> **What the exercise asks**
The response should consist of the listing, repeated word for word.

*** Opening of Given data ***

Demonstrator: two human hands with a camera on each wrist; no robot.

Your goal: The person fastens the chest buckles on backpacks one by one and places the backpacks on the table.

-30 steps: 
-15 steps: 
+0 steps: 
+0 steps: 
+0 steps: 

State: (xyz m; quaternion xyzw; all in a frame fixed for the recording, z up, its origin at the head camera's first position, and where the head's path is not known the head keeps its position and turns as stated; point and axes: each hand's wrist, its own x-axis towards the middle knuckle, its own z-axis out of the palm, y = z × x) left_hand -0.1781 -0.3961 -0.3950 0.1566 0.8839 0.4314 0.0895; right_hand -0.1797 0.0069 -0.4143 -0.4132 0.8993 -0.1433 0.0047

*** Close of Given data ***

> **Exercise output**
Demonstrator: two human hands with a camera on each wrist; no robot.

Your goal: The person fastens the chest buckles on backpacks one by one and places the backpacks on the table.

-30 steps: 
-15 steps: 
+0 steps: 
+0 steps: 
+0 steps: 

State: (xyz m; quaternion xyzw; all in a frame fixed for the recording, z up, its origin at the head camera's first position, and where the head's path is not known the head keeps its position and turns as stated; point and axes: each hand's wrist, its own x-axis towards the middle knuckle, its own z-axis out of the palm, y = z × x) left_hand -0.1781 -0.3961 -0.3950 0.1566 0.8839 0.4314 0.0895; right_hand -0.1797 0.0069 -0.4143 -0.4132 0.8993 -0.1433 0.0047

With that, the exercise is complete.